Supermarkets donating food and money
Most supermarket retail chains have increased their charity contributions by donating more food and money. Most of this support is going to food banks.
Tesco is donating £15m in extra food plus £1m in cash to food organisations the Trussell Trust and FareShare, and has also donated £2m to the British Red Cross.
Asda has also donated £5m to the Trussell Trust and FareShare, and Co-op is giving £1.5m in extra food to FareShare as well as £2.5m in airtime. Co-op’s Easter ad campaign, that was meant to advertise its chocolate eggs, has been replaced by an ad encouraging customers to support food banks at this difficult time.
Sainsbury’s has donated £3m to FareShare and is supporting The Big Night In, an entertainment night on BBC One that will be raising funds for Comic Relief and BBC Children in Need. It will be matching all customer donations in store and online between 9 April and 1 May.
Morrisons is giving £10m worth of food to food banks and has pledged £500,000 to local homeless charities via its foundation.
Aldi has donated £250,000 to Age UK’s coronavirus emergency appeal and £100,000 to the Teenage Cancer Trust, and Iceland has also donated £150,000 to Age UK.
Sainsbury’s, McColl’s and Co-op have also started selling The Big Issue in their shops, now that vendors cannot sell them on the streets as normal.
However, supermarkets have also been criticised because in England they will be benefiting from business rate relief granted by the government, even though their shops are still open.
According to figures published by the Times and The Guardian, savings could come close to £3bn a year.
Tesco in particular has been criticised on Twitter by Labour peer Andrew Adonis because it will also be paying £635m in dividends to its shareholders, which is close to the amount the corporate will be saving from the business rate holiday. Tesco defended the move saying it is facing significant costs for hiring extra staff, offering full pay to sick employees and buying protective equipment.
Last week, Barclays Group announced a £100m package to support communities through the crisis, one of the biggest pots available so far. Most of it will be distributed in the UK.
Insurance company Aviva has donated £10m to the British Red Cross, in what the charity’s CEO Mike Adamson has called “one of the biggest single corporate donations ever received by the British Red Cross”. The money will be used to expand the Red Cross’s Community Reserve Volunteer programme in the UK, which enrols volunteers in the community to help with coronavirus response, for example by sorting food donations at food banks.
Currency trading company XTX Markets has donated £10m to the NHS Charities Together appeal, which is raising money to support NHS staff, and £1m to FareShare.
HSBC has donated £1m to the National Emergencies Trust, while TSB has donated £250,000 to Citizens Advice.
Businesses have also been teaming up to see how they can best support communities at this time.

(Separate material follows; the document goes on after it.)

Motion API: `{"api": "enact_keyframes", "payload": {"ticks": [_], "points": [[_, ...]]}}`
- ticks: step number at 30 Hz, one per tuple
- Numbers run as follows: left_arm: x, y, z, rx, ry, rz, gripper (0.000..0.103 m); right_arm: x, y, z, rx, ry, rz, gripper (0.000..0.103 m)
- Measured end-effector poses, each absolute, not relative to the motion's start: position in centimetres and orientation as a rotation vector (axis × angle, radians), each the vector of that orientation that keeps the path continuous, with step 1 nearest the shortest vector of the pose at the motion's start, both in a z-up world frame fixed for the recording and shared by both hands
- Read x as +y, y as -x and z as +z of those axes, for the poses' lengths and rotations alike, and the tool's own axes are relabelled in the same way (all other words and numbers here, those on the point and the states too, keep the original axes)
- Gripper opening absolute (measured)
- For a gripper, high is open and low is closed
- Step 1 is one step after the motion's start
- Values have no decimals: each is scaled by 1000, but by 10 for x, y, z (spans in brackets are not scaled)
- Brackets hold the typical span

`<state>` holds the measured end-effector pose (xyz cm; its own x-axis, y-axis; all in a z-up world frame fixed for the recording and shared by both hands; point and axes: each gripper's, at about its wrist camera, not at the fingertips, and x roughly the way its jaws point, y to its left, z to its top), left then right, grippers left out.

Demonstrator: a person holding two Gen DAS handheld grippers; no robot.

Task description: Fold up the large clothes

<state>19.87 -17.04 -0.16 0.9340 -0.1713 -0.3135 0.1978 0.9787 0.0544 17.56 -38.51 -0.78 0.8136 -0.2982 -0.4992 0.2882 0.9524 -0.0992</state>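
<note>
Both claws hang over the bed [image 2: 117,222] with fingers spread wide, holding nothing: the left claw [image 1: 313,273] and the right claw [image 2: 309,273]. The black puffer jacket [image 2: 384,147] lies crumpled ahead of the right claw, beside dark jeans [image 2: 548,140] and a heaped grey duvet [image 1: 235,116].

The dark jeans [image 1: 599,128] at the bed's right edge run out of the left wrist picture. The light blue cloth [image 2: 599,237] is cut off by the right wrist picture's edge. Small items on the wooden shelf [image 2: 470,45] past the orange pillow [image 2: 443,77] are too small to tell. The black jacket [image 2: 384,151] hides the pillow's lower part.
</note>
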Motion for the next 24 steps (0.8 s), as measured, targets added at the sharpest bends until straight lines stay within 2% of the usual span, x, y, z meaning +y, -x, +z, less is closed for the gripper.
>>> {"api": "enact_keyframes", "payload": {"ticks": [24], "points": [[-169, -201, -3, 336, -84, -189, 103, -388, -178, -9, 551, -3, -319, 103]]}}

Membership organisation Business in the Community has launched a new initiative, The National Business Response Network, with the aim of connecting “national and local community groups, businesses, local authorities and charities with businesses that can offer support, ensuring resources are delivered to the right place, at the right time”. Insurer AXA has committed £1m to the initiative.
Neighbourly, a platforms that also connects businesses with communities in need of support, has launched the Neighbourly Community Fund, which will be issuing unrestricted micro-grants of £400 to support local food banks and other organisations.

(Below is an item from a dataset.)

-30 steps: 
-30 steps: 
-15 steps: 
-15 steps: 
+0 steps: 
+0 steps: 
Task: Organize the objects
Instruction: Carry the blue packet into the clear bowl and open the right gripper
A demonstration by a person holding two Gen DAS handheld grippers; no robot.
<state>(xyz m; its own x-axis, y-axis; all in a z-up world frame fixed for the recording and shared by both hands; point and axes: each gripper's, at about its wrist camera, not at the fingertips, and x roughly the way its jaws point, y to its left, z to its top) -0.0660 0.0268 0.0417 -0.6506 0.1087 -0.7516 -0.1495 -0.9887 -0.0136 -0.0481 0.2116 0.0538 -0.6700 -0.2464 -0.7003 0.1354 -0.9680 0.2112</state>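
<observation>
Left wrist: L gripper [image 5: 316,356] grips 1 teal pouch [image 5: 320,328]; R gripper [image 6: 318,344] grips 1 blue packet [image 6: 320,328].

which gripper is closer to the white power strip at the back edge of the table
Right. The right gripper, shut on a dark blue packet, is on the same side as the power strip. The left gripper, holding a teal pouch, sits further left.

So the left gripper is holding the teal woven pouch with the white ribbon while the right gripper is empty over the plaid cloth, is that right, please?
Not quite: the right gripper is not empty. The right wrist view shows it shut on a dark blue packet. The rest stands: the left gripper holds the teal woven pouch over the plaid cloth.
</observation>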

M&S, Lidl, Aldi, Danone UK & Ireland and Coca-Cola European Partners have committed £500,000 to the fund between them.
Finally, the C-19 Business Pledge, founded by former UK cabinet minister Justine Greening and UK entrepreneur David Harrison, asks businesses to support their staff, customers and communities during the crisis, including offering communities practical support and financial assistance, and has been signed by more than 200 companies and universities.

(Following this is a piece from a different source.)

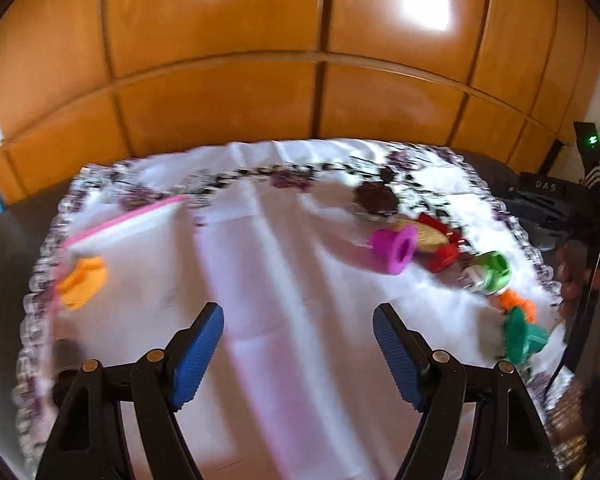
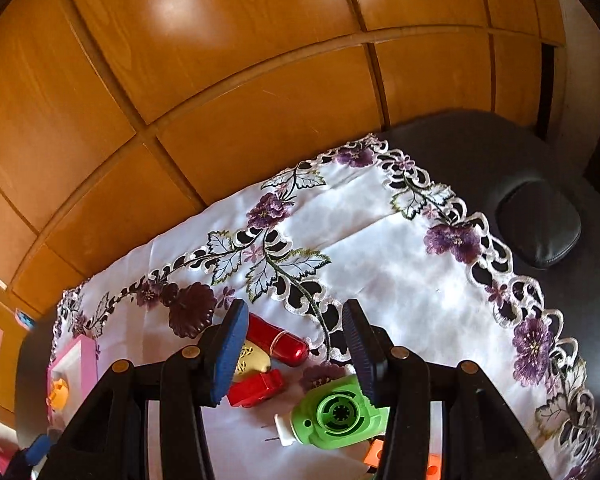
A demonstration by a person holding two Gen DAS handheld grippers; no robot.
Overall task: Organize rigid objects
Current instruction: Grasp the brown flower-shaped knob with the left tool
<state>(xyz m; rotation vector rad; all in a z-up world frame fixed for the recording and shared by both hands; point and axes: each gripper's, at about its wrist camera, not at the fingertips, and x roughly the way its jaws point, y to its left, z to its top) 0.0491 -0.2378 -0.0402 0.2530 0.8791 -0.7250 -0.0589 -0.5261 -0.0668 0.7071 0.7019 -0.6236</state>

The pledge says: “We understand businesses across the globe are working hard to ensure they are able to continue in this turbulent time. We acknowledge that this will involve difficult decisions, but for those that can, we are asking them to help in the global effort with their employees, customers and communities. By mobilising that collective effort, we can support those most in need through this crisis.”